Obvious Unanswered Question

I am new to cuda programming in Visual C++. In EVERY example of dot product that I have seen, e.g.,

https://www.nvidia.com/content/GTC-2010/pdfs/2131_GTC2010.pdf

, NOWHERE in the code is the summation variable, in the example, dev_c[0], EXPLICITLY initialized to 0.

The OBVIOUS question is where is it being initialized to zero and where is such zero initialization covered in cuda documentation?

Indeed, when I run dot the first time, it works, as expected, but, if I run it a second time, on the same dev_c, the new answer is added to the old one. So, to get the correct answer the second time, I use cudaMemset(dev_c, 0, sizeof(int)). But, this is a time expensive operation. Please, show me a faster way, maybe, within the code of dot.

It needs to be initialized to zero.
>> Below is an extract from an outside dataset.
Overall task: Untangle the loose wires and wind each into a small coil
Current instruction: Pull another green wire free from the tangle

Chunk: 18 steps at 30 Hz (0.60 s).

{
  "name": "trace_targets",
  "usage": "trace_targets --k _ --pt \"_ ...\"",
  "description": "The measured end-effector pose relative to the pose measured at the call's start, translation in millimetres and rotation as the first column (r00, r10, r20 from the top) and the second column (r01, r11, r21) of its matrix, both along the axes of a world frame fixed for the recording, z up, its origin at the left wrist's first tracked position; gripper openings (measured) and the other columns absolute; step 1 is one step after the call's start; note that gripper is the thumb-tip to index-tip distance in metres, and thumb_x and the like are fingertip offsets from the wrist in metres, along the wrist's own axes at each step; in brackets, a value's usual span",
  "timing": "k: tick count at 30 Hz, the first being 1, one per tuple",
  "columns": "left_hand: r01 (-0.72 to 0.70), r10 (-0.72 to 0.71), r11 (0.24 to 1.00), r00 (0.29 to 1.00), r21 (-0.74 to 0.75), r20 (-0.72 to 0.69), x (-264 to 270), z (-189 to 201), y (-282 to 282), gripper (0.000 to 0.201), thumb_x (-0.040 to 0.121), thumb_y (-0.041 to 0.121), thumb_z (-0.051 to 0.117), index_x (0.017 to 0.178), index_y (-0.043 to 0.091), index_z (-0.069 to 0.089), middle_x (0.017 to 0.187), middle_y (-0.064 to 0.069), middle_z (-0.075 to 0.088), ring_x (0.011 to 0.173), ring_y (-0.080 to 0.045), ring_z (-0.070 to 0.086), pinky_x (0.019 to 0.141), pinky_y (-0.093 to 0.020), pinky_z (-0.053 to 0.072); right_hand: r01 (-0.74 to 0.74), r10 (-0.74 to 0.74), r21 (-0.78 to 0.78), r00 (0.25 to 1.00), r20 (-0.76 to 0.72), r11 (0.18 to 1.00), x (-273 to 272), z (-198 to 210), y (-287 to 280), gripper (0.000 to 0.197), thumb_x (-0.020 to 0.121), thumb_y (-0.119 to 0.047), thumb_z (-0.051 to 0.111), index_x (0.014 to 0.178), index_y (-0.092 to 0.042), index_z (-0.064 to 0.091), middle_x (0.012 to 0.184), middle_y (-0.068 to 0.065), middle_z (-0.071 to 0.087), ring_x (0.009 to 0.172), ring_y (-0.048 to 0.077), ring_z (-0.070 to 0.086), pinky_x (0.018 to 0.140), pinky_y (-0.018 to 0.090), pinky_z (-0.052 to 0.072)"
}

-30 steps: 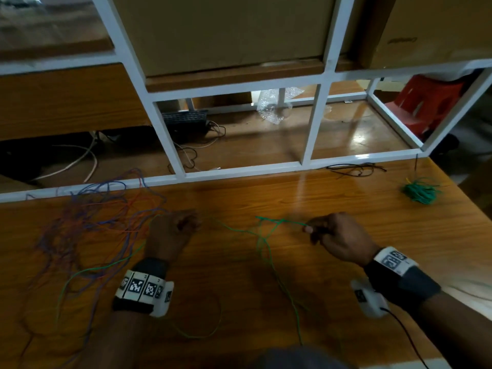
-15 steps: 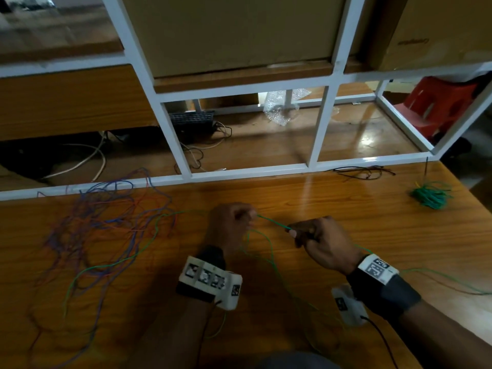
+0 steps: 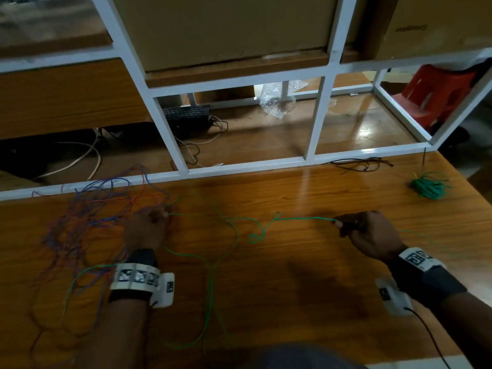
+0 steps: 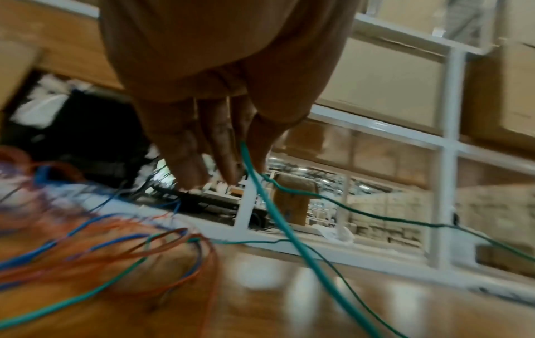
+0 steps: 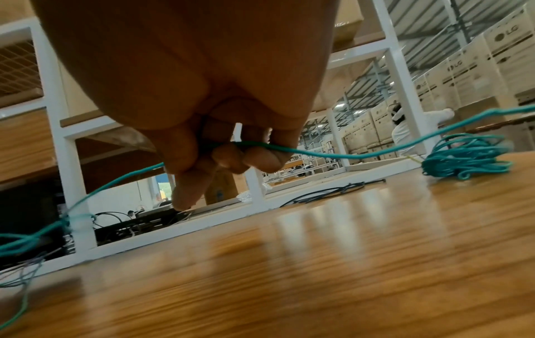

Training decks such as that one occasionally have oversights like that.

As you’ve already suggested, if you add something like:

cudaMemset(dev_c, 0, sizeof(int));

to the code on slide 60, prior to the kernel launch, that should address the oversight. I don’t recommend trying to do it in the kernel itself, as it introduces another race condition.

It’s not covered in documentation (e.g. docs.nvidia.com), because documentation for CUDA primarily addresses the language, not specific algorithms or implementations.

I think if you study any of the reduction examples in the CUDA sample codes, you will find appropriate initializations, as needed.

It is not “occasionally.” Show me one example of the dot product that currently exists on the web where there is explicit initialization of the summation variable to zero. This “oversight” isn’t restricted to NVIDA employees.

I suspect that cudaMalloc is doing the initialization to zero while NVIDIA pretends that it is a coincidence. Prove that it is not a coincidence by showing me one example where cuaMalloc produces nonzero values.

Here’s an example:

https://stackoverflow.com/questions/32968071/cuda-dot-product

Here’s another example:

https://github.com/ugovaretto/cuda-training/blob/master/src/004_1_parallel-dot-product-atomics.cu

It also strikes me that if cudaMalloc is initializing data to zero, then your previously stated observation could not make sense:

After all, the exact same cudaMalloc operation is being invoked the first time you run the code, as well as the second, for dev_c

Whats different, of course, is the previous state of the memory. If the previous state of the memory matters, then cudaMalloc is not modifying the memory state.

  1. “After all, the exact same cudaMalloc operation is being invoked the first time you run the code, as well as the second, for dev_c”

I did not say or imply that cudaMalloc was invoked the second time I ran dot. In fact, I implied that I did not by saying “same dev_c.”

It took me a long time to edit this because the edit function didn’t work on my IE browser before I switched to Foxfire.

Sorry, I now see the initializations in 1. and 2.

The edit function is not working. I am going to try switching browsers.

I believe it is, and these are the lines that do it:

*c = 0;
   ...
   cudaMemcpy(dev_c, c, size, cudaMemcpyHostToDevice);

I believe it is, and this is the line that does it:

https://github.com/ugovaretto/cuda-training/blob/master/src/004_1_parallel-dot-product-atomics.cu#L128

Yes, I was confused here. When you said “the second time I ran dot” I was thinking you ran the program dot a second time. I assume now what you meant was you called the dot function twice in the same code.

Not correct. I’m not sure why you think that. However I can see that you’re not happy with my responses. So I’ll stop responding now. It’s OK if we disagree about things, you don’t have to take my word for anything.

My bad. You are correct on 1. and 2. I tried to correct myself before you saw the post but the edit function didn’t work on my IE browser.